**** Dataset section ****
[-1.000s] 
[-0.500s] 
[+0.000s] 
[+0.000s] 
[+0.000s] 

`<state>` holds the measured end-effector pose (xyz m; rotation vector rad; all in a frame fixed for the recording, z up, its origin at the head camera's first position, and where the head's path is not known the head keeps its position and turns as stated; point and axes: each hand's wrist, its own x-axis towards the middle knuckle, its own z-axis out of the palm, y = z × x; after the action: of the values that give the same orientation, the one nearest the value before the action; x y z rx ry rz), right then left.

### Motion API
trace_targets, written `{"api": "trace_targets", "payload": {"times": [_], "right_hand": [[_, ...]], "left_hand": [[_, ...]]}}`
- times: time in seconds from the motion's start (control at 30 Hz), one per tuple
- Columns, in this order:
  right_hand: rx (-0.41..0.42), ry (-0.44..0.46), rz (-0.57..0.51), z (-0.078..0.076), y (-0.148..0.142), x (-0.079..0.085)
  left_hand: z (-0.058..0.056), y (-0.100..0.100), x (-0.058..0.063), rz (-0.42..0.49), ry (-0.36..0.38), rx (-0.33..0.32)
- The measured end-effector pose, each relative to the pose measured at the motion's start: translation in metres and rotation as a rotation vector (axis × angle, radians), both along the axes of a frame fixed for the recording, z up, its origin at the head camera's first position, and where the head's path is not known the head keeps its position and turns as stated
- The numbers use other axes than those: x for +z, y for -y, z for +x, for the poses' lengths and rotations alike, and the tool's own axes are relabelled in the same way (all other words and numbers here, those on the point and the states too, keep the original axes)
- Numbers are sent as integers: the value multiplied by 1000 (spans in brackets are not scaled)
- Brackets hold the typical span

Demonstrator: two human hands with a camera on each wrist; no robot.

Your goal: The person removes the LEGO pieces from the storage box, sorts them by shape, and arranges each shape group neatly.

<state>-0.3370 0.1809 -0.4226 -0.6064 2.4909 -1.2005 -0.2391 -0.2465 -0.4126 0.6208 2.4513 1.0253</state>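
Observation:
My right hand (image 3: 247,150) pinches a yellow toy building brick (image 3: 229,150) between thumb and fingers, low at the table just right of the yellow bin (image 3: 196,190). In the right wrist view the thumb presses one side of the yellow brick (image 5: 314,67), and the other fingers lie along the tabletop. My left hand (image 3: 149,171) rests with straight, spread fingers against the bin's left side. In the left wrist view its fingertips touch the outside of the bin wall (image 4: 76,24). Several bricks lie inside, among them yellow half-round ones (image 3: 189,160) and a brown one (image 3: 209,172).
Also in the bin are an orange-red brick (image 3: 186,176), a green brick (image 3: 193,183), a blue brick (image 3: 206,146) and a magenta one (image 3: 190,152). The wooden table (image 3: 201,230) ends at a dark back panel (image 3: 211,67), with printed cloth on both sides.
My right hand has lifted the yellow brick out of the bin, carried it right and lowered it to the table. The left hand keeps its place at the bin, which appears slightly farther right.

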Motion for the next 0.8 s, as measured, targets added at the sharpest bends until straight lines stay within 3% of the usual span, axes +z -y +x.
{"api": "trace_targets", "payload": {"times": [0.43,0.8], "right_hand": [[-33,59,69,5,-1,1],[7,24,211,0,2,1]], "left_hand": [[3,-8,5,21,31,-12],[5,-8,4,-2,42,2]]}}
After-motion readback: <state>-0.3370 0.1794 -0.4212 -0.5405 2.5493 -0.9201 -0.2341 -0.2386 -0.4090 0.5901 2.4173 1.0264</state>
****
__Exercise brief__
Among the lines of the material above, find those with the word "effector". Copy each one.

__Answer to this task__
`<state>` holds the measured end-effector pose (xyz m; rotation vector rad; all in a frame fixed for the recording, z up, its origin at the head camera's first position, and where the head's path is not known the head keeps its position and turns as stated; point and axes: each hand's wrist, its own x-axis towards the middle knuckle, its own z-axis out of the palm, y = z × x; after the action: of the values that give the same orientation, the one nearest the value before the action; x y z rx ry rz), right then left.
- The measured end-effector pose, each relative to the pose measured at the motion's start: translation in metres and rotation as a rotation vector (axis × angle, radians), both along the axes of a frame fixed for the recording, z up, its origin at the head camera's first position, and where the head's path is not known the head keeps its position and turns as stated

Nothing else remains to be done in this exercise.